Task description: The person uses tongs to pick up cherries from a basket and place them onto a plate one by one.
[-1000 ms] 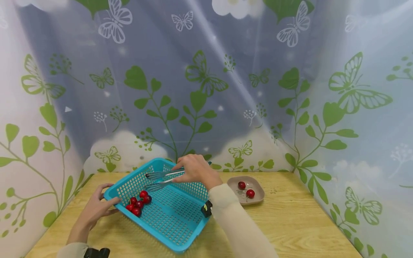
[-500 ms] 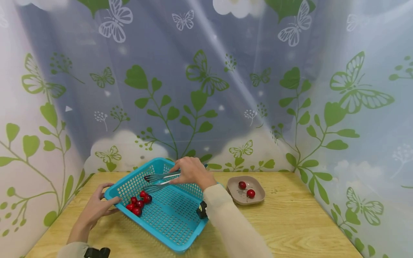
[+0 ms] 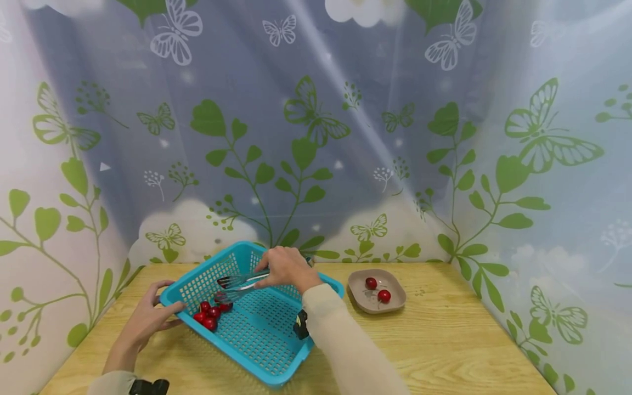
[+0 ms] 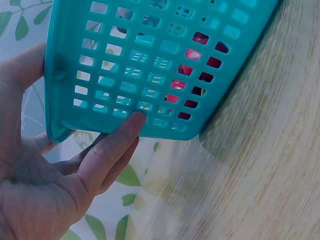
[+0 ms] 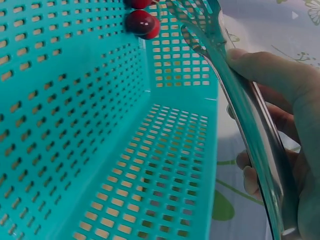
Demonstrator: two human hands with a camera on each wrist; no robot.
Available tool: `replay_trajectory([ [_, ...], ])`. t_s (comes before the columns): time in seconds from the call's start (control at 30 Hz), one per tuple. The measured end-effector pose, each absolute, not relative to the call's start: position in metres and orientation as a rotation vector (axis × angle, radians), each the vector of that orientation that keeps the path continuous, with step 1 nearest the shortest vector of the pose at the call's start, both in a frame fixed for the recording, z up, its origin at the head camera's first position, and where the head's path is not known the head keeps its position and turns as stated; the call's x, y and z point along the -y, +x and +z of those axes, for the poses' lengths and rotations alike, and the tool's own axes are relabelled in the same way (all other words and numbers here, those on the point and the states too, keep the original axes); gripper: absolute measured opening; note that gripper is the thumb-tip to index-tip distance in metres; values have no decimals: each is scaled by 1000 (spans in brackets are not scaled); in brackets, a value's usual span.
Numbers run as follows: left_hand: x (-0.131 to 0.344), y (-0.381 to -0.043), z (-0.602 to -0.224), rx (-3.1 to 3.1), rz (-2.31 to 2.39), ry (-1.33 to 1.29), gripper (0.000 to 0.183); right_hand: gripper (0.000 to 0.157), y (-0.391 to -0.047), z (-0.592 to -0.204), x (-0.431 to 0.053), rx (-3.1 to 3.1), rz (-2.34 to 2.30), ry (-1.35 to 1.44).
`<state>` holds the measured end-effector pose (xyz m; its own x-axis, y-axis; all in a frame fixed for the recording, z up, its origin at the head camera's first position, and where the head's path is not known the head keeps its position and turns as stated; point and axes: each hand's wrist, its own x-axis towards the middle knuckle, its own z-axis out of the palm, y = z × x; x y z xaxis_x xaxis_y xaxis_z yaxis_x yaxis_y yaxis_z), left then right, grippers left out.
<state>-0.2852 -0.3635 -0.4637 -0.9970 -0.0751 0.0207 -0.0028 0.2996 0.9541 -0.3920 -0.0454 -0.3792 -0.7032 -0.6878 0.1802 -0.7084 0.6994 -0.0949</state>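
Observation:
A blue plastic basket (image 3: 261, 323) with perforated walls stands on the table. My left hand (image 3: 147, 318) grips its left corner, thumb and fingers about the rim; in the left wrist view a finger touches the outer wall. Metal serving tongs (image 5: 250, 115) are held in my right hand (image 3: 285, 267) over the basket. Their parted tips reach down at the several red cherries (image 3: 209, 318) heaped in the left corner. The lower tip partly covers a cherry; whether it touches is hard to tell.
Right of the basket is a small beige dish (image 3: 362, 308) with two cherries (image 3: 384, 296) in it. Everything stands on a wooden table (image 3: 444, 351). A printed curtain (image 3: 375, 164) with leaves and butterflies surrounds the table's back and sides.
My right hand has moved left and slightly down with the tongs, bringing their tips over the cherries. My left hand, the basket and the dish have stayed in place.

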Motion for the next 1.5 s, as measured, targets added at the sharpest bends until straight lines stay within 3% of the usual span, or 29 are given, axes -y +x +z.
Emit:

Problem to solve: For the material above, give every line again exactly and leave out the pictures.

Expected answer:
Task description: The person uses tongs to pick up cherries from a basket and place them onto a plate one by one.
[-1000 ms] 
[-500 ms] 
[+0 ms] 
[+0 ms] 
[+0 ms] 
Demonstrator: two human hands with a camera on each wrist; no robot.
Available tool: `replay_trajectory([ [_, ...], ])`. t_s (comes before the columns): time in seconds from the call's start (control at 30 Hz), one per tuple. The measured end-effector pose, each absolute, not relative to the call's start: position in metres and orientation as a rotation vector (axis × angle, radians), each the vector of that orientation that keeps the path continuous, with step 1 nearest the shortest vector of the pose at the call's start, both in a frame fixed for the recording, z up, its origin at the head camera's first position, and where the head's path is not known the head keeps its position and turns as stated; the call's x, y and z point along the -y, +x and +z of those axes, for the poses' lengths and rotations alike, and the tool's own axes are relabelled in the same way (all other words and numbers here, those on the point and the states too, keep the original axes); gripper: absolute measured opening; note that gripper is the thumb-tip to index-tip distance in metres; values have no decimals: each is scaled by 1000 (spans in brackets are not scaled); in brackets, a value's usual span.
Numbers run as follows: left_hand: x (-0.131 to 0.344), y (-0.381 to -0.043), z (-0.602 to -0.224), rx (-3.1 to 3.1), rz (-2.31 to 2.39), ry (-1.33 to 1.29), gripper (0.000 to 0.183); right_hand: gripper (0.000 to 0.157), y (-0.391 to -0.047), z (-0.592 to -0.204), x (-0.431 to 0.053), rx (-3.1 to 3.1), rz (-2.34 to 2.30), ry (-1.35 to 1.44).
`<state>` holds the measured end-effector pose (xyz m; its own x-axis, y-axis; all in a frame fixed for the recording, z up, its origin at the head camera's first position, and where the head's path is not known the head keeps its position and turns as stated; point and axes: each hand's wrist, its own x-axis towards the middle knuckle, its own z-axis out of the palm, y = z × x; x y z xaxis_x xaxis_y xaxis_z yaxis_x yaxis_y yaxis_z), left then right, grippers left out.
<state>-0.2852 -0.3635 -0.4637 -0.9970 -0.0751 0.0207 -0.0028 0.2996 0.9541 -0.3920 -0.0454 -0.3792 -0.7032 -0.6878 0.1802 -0.7084 0.6994 -0.0949</state>
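Observation:
A blue plastic basket (image 3: 261, 323) with perforated walls stands on the table. My left hand (image 3: 147, 318) grips its left corner, thumb and fingers about the rim; in the left wrist view a finger touches the outer wall. Metal serving tongs (image 5: 250, 115) are held in my right hand (image 3: 285, 267) over the basket. Their parted tips reach down at the several red cherries (image 3: 209, 318) heaped in the left corner. The lower tip partly covers a cherry; whether it touches is hard to tell.
Right of the basket is a small beige dish (image 3: 362, 308) with two cherries (image 3: 384, 296) in it. Everything stands on a wooden table (image 3: 444, 351). A printed curtain (image 3: 375, 164) with leaves and butterflies surrounds the table's back and sides.
My right hand has moved left and slightly down with the tongs, bringing their tips over the cherries. My left hand, the basket and the dish have stayed in place.
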
Motion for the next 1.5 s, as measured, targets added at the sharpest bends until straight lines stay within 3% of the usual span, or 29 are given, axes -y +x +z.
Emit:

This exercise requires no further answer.